18. Which of these is the used as the indicator when the titration is carried out to determine the amount of COD present in a sample.
a) Methyl Orange
b) Methyl blue
c) Ferroin
d) Phenolphthalein
Answer: c
Clarification: Ferroin is the indicator used while titration is carried out to determine the COD present in a water sample. The sample is titrated against ferrous ammonium sulphate. Titration is carried out until the solution turns to reddish brown.
19. Which of these is not a method to determine the number of colonies of bacteria present in a sample?
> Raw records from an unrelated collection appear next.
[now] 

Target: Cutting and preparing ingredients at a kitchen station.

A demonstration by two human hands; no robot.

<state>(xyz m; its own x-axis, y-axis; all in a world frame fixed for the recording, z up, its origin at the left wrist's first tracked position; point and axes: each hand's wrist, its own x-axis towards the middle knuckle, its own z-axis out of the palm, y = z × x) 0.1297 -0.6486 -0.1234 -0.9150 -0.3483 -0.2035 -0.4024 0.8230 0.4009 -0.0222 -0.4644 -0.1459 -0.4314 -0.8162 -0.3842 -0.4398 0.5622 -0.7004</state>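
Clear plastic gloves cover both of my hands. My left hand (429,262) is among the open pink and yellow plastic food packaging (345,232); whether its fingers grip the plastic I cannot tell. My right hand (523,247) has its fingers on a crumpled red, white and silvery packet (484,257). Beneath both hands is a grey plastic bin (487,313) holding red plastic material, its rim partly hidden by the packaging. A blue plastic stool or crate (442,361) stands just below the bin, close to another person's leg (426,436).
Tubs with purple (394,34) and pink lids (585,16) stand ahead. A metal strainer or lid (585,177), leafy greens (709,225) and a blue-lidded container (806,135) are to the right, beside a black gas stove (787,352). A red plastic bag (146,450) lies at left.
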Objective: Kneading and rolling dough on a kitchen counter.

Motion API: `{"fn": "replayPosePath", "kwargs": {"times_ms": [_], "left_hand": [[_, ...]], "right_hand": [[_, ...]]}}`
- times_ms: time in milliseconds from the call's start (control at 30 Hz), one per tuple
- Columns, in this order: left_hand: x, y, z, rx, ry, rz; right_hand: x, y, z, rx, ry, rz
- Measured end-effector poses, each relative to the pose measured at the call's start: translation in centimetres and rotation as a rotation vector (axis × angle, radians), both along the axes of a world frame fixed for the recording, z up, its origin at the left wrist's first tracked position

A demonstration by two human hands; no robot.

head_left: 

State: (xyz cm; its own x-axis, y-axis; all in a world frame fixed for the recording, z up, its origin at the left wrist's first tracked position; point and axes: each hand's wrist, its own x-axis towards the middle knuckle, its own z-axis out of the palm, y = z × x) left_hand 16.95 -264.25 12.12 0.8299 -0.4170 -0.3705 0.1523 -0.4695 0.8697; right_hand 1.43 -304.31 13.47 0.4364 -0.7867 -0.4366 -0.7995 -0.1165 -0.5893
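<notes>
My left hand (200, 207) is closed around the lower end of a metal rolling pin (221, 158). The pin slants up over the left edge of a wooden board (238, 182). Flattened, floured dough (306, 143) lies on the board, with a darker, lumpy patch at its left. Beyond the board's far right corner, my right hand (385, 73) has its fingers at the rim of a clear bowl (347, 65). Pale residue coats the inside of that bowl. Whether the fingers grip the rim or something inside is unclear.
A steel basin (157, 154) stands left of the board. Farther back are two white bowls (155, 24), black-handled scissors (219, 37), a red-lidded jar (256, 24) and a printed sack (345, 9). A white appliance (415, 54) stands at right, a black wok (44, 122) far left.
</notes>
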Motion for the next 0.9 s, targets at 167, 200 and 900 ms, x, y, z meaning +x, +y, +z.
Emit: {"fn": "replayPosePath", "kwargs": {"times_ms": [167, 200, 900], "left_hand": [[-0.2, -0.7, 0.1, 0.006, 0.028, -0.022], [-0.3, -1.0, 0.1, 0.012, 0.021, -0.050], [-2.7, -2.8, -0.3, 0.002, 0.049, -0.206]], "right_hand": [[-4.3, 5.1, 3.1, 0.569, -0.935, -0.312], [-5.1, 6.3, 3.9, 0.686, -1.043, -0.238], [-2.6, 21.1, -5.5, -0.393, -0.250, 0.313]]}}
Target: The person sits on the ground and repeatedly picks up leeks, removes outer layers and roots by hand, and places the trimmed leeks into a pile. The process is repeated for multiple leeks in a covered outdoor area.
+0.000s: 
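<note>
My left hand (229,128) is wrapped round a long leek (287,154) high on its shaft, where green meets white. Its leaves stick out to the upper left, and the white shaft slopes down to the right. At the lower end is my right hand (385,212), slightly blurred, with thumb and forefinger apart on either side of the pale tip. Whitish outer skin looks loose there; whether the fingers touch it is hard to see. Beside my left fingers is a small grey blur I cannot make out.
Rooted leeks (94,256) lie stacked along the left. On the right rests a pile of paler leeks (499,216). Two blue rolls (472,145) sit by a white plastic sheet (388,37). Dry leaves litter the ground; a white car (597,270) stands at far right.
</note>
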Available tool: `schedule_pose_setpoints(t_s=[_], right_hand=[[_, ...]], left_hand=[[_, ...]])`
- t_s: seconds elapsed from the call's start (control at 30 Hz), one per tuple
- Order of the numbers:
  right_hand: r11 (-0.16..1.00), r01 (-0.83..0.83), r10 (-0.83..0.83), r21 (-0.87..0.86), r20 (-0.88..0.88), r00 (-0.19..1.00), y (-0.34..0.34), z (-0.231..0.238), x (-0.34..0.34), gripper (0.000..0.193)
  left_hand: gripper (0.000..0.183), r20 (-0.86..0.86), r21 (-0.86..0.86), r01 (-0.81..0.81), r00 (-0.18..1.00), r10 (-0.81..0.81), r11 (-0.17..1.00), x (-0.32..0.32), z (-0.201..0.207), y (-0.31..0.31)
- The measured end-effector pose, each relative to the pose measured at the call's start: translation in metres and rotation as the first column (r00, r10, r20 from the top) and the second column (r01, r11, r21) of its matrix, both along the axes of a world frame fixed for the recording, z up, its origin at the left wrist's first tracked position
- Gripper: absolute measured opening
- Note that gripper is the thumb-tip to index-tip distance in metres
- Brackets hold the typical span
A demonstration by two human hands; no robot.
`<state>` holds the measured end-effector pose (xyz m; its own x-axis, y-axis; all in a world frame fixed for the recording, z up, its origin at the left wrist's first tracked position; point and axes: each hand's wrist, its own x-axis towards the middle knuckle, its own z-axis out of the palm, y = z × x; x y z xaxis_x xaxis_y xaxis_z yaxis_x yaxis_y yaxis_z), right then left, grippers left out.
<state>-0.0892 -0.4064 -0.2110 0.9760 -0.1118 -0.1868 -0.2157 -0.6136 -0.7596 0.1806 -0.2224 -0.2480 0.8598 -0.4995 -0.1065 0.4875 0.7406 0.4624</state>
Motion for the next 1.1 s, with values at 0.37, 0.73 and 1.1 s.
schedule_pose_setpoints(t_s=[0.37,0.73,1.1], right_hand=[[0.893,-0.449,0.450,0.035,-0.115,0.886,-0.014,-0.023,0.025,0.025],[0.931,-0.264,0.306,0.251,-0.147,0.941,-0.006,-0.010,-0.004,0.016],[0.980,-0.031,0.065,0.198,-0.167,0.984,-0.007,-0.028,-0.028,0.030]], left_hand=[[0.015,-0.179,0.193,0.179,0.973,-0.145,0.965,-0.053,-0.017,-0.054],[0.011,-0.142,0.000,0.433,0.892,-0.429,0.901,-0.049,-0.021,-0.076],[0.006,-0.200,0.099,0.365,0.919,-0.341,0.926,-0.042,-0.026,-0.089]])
a) Multiple Tube fermentation
b) Pour and spread plate method
c) Membrane filter technique
d) Toxicity test
Answer: d
Clarification: Toxicity test is used to assess the environmental conditions of aquatic life. This is used to assess the effects of wastewater treatment methods. This is not used to determine the number of colonies of bacteria present in a water sample.